Манго не показывался два месяца, а когда я снова увидела его у красно-желтой трубы и луково-желтое солнце августовского вечера заиграло на его скулах и в шальных самоуверенных глазах, я бросилась от него прочь и чуть не свалилась в шахту. Едва успев подхватить меня, он радостно — так радостно ничто не звучало на этой небесной террасе, — проговорил: «Небесная Дора, ты просто обезьянка, никакого сомнения». С этой минуты у меня самой больше не осталось сомнений.
На свадьбу даже отец поднялся на крышу. В уголках глаз моих веселых родителей я заметила проблеск печали, только когда Манго сам подбросил мою маленькую пышную фату над все решившим фронтоном. Она, как легкое облачко, миг помедлила, а затем с сильным, самодовольным порывом ветра перелетела на крышу дома напротив.
А в солдатской палатке, которую мать убрала разноцветными бархатными ленточками и глиняными колокольчиками, нам с Манго в ту ночь снился один и тот же сон.
Мы переселились на жизнь в облака. Плечом к плечу мы работали, двигая, толкая, пихая, руками сгребая облака в кучи, выстраивая их в ровные копны, как на сенокосе, и так — с утра до вечера, в счастливом трудовом поту, а когда просыпались, все надо было начинать сначала — это бесконечное, поглощающее, теплое витание в облаках. Но то облако, в котором мы засыпали, слитые друг с другом, наутро не рассеивалось. И мы, проснувшись, не оказывались на земле.
Чтой-то вы все еще тут? Это синегубый Бруно, он нашел Себастиану у единственного чердачного окна, из которого видны кафе на крыше, зимний сад с застекленным лифтом на месте открытой шахты и пластмассовые лилии с лотосами в темно-красных металлических горшках у сверкающего расфуфыренного входа.
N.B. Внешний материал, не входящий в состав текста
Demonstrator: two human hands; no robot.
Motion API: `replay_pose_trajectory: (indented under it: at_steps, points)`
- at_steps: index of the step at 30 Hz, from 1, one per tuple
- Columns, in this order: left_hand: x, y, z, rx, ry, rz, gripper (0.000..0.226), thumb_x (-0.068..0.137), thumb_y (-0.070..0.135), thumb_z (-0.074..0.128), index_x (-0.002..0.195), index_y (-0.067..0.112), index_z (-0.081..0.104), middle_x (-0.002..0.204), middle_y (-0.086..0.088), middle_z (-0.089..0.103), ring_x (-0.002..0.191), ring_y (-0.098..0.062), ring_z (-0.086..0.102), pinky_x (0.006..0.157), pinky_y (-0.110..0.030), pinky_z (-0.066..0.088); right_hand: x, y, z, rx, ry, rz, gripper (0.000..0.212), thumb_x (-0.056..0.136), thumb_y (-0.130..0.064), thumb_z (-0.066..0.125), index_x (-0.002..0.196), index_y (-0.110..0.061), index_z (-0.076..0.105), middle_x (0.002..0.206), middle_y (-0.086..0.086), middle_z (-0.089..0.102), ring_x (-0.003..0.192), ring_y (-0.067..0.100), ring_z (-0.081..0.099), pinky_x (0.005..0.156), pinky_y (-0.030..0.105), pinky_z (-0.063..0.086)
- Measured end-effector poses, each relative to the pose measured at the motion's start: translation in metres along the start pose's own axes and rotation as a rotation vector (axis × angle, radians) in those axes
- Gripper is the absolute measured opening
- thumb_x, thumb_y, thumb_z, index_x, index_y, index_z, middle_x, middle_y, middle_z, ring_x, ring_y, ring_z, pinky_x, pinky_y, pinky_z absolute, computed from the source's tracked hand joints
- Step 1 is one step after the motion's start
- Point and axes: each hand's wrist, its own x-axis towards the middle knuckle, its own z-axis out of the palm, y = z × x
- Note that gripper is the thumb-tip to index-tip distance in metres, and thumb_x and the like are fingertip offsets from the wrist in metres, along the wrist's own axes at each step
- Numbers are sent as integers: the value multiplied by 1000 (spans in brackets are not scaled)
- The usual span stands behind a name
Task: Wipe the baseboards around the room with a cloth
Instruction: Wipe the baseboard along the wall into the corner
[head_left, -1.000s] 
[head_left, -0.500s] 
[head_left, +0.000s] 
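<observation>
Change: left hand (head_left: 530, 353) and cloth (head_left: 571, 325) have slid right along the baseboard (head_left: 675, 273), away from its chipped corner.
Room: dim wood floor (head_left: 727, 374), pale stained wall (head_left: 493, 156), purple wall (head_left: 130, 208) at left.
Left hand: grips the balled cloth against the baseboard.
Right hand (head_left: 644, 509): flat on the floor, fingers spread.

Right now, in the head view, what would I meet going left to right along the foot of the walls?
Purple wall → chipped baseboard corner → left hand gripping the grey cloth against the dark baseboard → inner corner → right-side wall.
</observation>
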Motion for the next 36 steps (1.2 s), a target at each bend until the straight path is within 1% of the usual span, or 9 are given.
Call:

Крыша тоже выложена чем-то блестящим и холодным, как бок только что надраенной песком кастрюли.
Глотнешь? Глотну. Догадывается ли синегубый, что стало с Дорой? Почему он говорит — померла? Она очень боялась шахты. И все же, если хотите знать, что-то тянуло Дору туда — хоть одним глазком, на секундную вспышку побывать там, внизу, а потом быстро-быстро отвернуться и снова пялиться в небо. Такая уж она была, твоя мать, все бы ей глядеть да глядеть. Вот за то, за гляделки эти, за шпионаж, ее чека и мурыжило. Дора тогда только что школу кончила. Уж Бруно-то знает этих добреньких лейтенантиков с дряблой морковкой в штанах. Сквозь любые плащи и костюмы он их отличит. Вот эти добренькие тут и шлендали. Манго бесился от ревности и хотел снести Дору вниз, укрыть в надежном месте, да все напрасно. Когда настали новые времена, лейтенанты пропали, зато объявился целый хор пиджаков в мелкую клеточку — строители кафе. Манго их не дождался.
Бруно сует свою единственную руку в карман штанов и тычет Себастиане какой-то сверток, узелок в клетчатом платке. В нем серебряная ложечка с почернелыми розочками на черенке, одна серьга с хрустальной слезкой, кукольный глаз с черными, неумело приклеенными ресницами и глиняный колокольчик без язычка.
Синегубый Бруно сообщает, что Дора нашла все это, когда рабочие лопатами срывали с крыши землю с одуванчиками и луком. Дора тогда копалась, как кабаниха, как сумасшедшая, будто съесть хотела эту земляную корку. И весь этот хлам почему-то ему оставила. Когда оставила? Ну, перед тем, как…
Глотнешь? Глотну. А куда подевались Дорины кошки? Потравили их, потравили. Пиджаки в клеточку объявили, что не допустят тут антисанитарных условий. Как-то утром, когда выходы на крышу еще не были замурованы, Бруно снес вниз целых шестнадцать шубок — рыжих и белых, и полосатых, и пестрых, и гладких, и драных. Хотя Доры уже не стало, они на крыше такие йодли запускали во всю глотку, кастрированным дьяволам впору, что даже его разбирала жалость. И не только в марте они орали, он заметил, если хотите знать, — эти скотинки пуще всего бесятся, когда облака делаются оранжево-красные, бегущие.